→ Directions for this task: Whenever a picture appears, leave it out while repeating all the other data exactly.

Top of Collected data

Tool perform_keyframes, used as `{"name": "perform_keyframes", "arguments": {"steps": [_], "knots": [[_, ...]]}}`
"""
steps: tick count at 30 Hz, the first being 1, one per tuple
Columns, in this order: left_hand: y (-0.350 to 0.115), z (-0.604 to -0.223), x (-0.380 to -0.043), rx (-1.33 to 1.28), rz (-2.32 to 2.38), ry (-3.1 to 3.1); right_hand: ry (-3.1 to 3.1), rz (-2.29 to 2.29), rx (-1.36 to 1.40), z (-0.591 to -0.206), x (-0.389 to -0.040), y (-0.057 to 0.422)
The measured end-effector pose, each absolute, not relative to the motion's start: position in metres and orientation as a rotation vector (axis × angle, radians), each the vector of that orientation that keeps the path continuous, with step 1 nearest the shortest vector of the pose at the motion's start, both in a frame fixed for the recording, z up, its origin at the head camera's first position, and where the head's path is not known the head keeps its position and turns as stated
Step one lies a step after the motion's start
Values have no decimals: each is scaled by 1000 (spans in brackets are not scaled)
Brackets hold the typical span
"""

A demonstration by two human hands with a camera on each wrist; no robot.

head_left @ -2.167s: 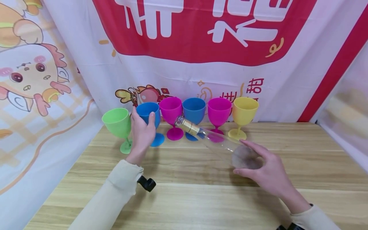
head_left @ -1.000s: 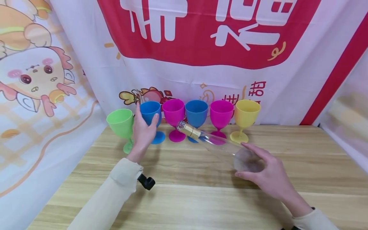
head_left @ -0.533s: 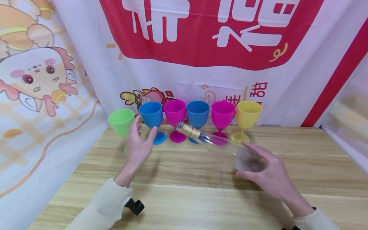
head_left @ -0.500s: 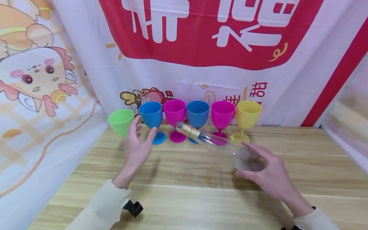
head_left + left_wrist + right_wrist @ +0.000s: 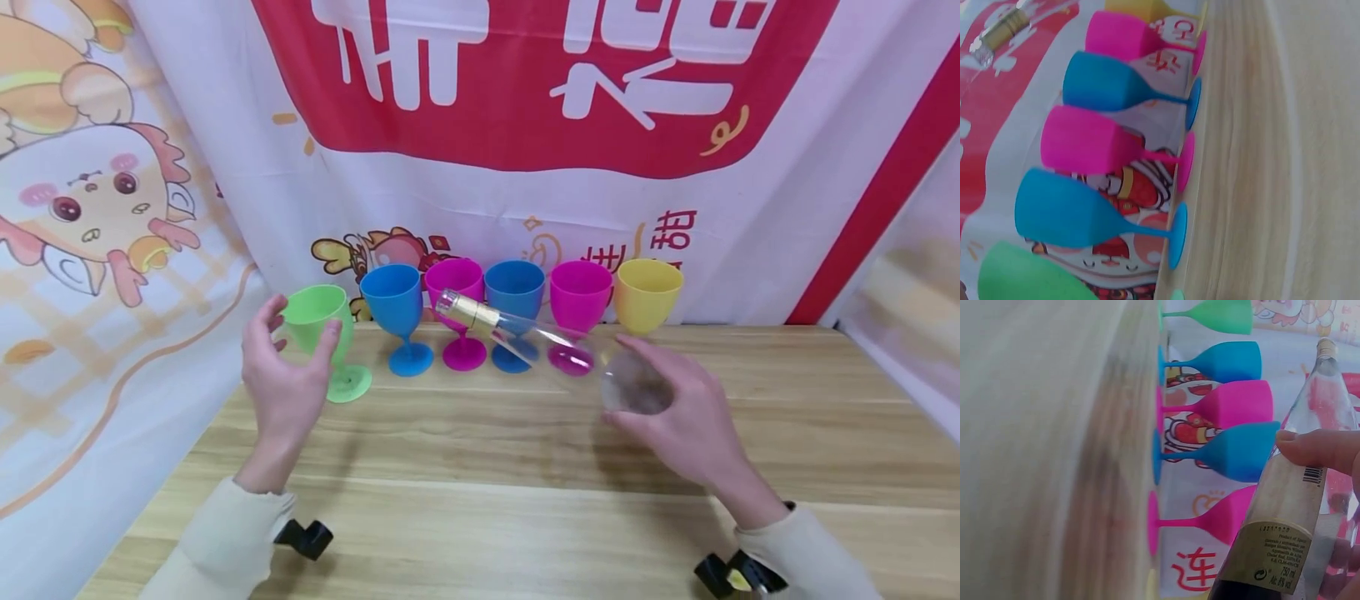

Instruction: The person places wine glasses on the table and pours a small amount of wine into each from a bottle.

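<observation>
In the head view my left hand [image 5: 288, 387] is at the green goblet [image 5: 311, 312], fingers on its far left side and thumb in front of the bowl; whether they touch it cannot be told. The goblet's foot stands on the table. My right hand [image 5: 686, 417] grips a clear glass wine bottle [image 5: 551, 342] near its base. The bottle is tilted, its gold-banded neck up and to the left, in front of the goblets. In the right wrist view a thumb presses on the bottle [image 5: 1285, 487], above its label. The left wrist view shows the green goblet [image 5: 1029, 278] low at the left.
Right of the green goblet stand a blue goblet [image 5: 393, 300], a magenta goblet [image 5: 453, 279], another blue goblet [image 5: 515, 287], another magenta goblet [image 5: 581, 292] and a yellow goblet [image 5: 648, 296]. Behind the wooden table [image 5: 480, 533] hangs a printed cloth [image 5: 480, 200].
My left hand has left the leftmost blue goblet and moved left to the green one. My right hand has shifted slightly up and left, carrying the bottle's neck with it.
</observation>
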State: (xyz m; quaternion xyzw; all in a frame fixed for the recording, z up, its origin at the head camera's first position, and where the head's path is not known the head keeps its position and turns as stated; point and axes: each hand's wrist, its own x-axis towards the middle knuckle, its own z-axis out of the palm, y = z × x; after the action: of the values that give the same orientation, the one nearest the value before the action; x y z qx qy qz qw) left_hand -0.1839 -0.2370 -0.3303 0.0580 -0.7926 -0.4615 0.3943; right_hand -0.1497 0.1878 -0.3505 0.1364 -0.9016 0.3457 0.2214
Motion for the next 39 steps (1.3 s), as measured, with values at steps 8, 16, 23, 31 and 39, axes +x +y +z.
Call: {"name": "perform_keyframes", "arguments": {"steps": [8, 16, 23, 31, 39], "knots": [[-266, -332, -210, 302, -1455, -2136, -2415, 932, 394, -338, -159, 178], [-269, -338, -221, 354, -1547, -2182, -2417, 894, 355, -332, -166, 169], [-268, -338, -224, 437, -1543, -2178, -2403, 824, 363, -327, -167, 165], [-261, -336, -213, 404, -1519, -2213, -2355, 717, 410, -317, -175, 166], [-242, -335, -198, 293, -1513, -2211, -2358, 667, 432, -308, -179, 167]]}}
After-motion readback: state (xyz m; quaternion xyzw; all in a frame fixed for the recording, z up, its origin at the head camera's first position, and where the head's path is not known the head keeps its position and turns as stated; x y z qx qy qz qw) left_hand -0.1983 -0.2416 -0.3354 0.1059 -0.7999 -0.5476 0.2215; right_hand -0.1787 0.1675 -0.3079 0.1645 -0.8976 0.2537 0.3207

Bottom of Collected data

→ Expected answer:
Tool perform_keyframes, used as `{"name": "perform_keyframes", "arguments": {"steps": [_], "knots": [[_, ...]]}}`
"""
steps: tick count at 30 Hz, the first being 1, one per tuple
Columns, in this order: left_hand: y (-0.350 to 0.115), z (-0.604 to -0.223), x (-0.380 to -0.043), rx (-1.33 to 1.28), rz (-2.32 to 2.38), ry (-3.1 to 3.1); right_hand: ry (-3.1 to 3.1), rz (-2.29 to 2.29), rx (-1.36 to 1.40), z (-0.591 to -0.206), x (-0.389 to -0.040), y (-0.057 to 0.422)
The measured end-effector pose, each absolute, not relative to the motion's start: position in metres and orientation as a rotation vector (axis × angle, radians), each the vector of that orientation that keeps the path continuous, with step 1 nearest the shortest vector of the pose at the motion's start, both in a frame fixed for the recording, z up, its origin at the head camera's first position, and where the head's path is not known the head keeps its position and turns as stated
Step one lies a step after the motion's start
Values have no decimals: each is scaled by 1000 (spans in brackets are not scaled)
Brackets hold the typical span
"""

A demonstration by two human hands with a camera on each wrist; no robot.

head_left @ -2.167s: 
head_left @ -1.000s: 
head_left @ -0.533s: 
head_left @ -0.500s: 
head_left + left_wrist + right_wrist @ +0.000s: 

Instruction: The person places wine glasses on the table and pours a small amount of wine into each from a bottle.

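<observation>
In the head view my left hand [image 5: 288, 387] is at the green goblet [image 5: 311, 312], fingers on its far left side and thumb in front of the bowl; whether they touch it cannot be told. The goblet's foot stands on the table. My right hand [image 5: 686, 417] grips a clear glass wine bottle [image 5: 551, 342] near its base. The bottle is tilted, its gold-banded neck up and to the left, in front of the goblets. In the right wrist view a thumb presses on the bottle [image 5: 1285, 487], above its label. The left wrist view shows the green goblet [image 5: 1029, 278] low at the left.
Right of the green goblet stand a blue goblet [image 5: 393, 300], a magenta goblet [image 5: 453, 279], another blue goblet [image 5: 515, 287], another magenta goblet [image 5: 581, 292] and a yellow goblet [image 5: 648, 296]. Behind the wooden table [image 5: 480, 533] hangs a printed cloth [image 5: 480, 200].
My left hand has left the leftmost blue goblet and moved left to the green one. My right hand has shifted slightly up and left, carrying the bottle's neck with it.
</observation>
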State: (xyz m; quaternion xyzw; all in a frame fixed for the recording, z up, its origin at the head camera's first position, and where the head's path is not known the head keeps its position and turns as stated; point and axes: each hand's wrist, its own x-axis towards the middle knuckle, its own z-axis out of the palm, y = z × x; after the action: of the values that give the same orientation, the one nearest the value before the action; x y z qx qy qz qw) left_hand -0.1839 -0.2370 -0.3303 0.0580 -0.7926 -0.4615 0.3943; right_hand -0.1497 0.1878 -0.3505 0.1364 -0.9016 0.3457 0.2214
Motion for the next 39 steps (1.3 s), as measured, with values at steps 8, 16, 23, 31 and 39, axes +x +y +z.
Call: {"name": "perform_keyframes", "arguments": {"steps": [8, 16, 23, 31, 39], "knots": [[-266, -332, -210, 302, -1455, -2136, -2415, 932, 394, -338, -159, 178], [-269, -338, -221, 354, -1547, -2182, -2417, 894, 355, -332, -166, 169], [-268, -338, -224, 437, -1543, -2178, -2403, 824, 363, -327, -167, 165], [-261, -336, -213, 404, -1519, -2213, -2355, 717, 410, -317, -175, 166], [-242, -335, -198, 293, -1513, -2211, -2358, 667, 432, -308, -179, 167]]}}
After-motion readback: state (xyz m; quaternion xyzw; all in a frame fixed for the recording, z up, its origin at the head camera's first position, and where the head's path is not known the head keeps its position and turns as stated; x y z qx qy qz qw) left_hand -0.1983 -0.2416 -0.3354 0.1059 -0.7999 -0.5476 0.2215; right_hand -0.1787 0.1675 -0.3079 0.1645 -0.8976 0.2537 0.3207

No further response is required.